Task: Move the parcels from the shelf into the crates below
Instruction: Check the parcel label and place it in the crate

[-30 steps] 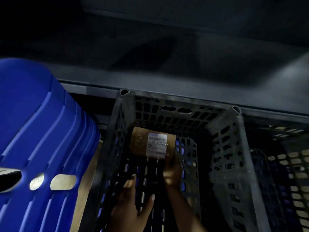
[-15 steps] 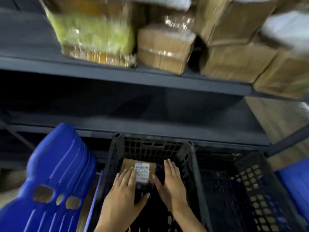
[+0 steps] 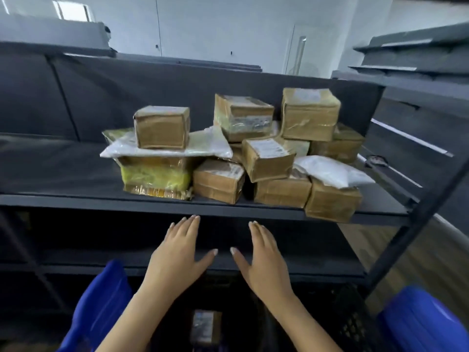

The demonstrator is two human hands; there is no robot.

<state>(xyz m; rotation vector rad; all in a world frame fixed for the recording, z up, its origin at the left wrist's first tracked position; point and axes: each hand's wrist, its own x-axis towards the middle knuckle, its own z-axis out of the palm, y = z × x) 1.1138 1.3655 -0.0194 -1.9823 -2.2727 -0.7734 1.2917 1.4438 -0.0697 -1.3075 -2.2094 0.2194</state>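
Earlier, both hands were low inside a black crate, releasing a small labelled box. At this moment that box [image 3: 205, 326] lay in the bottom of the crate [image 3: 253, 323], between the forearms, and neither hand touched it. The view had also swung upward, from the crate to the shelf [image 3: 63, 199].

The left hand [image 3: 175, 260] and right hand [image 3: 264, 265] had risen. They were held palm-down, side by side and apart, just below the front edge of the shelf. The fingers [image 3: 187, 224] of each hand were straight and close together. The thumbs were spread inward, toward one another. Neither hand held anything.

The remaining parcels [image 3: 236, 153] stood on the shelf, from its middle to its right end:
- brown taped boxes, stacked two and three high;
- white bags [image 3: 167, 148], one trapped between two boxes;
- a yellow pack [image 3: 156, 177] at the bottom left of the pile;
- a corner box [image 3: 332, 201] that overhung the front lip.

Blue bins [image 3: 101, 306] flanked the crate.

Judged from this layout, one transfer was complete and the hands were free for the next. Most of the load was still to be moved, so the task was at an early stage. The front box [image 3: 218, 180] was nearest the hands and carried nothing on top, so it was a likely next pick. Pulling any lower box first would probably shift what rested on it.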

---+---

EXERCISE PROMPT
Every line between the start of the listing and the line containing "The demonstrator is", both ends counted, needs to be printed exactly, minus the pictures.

TASK SOLUTION
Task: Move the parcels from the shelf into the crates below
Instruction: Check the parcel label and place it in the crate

[-30 steps] 
[-15 steps] 
[+0 steps] 

The demonstrator is two human hands; there is no robot.

Now the output is complete.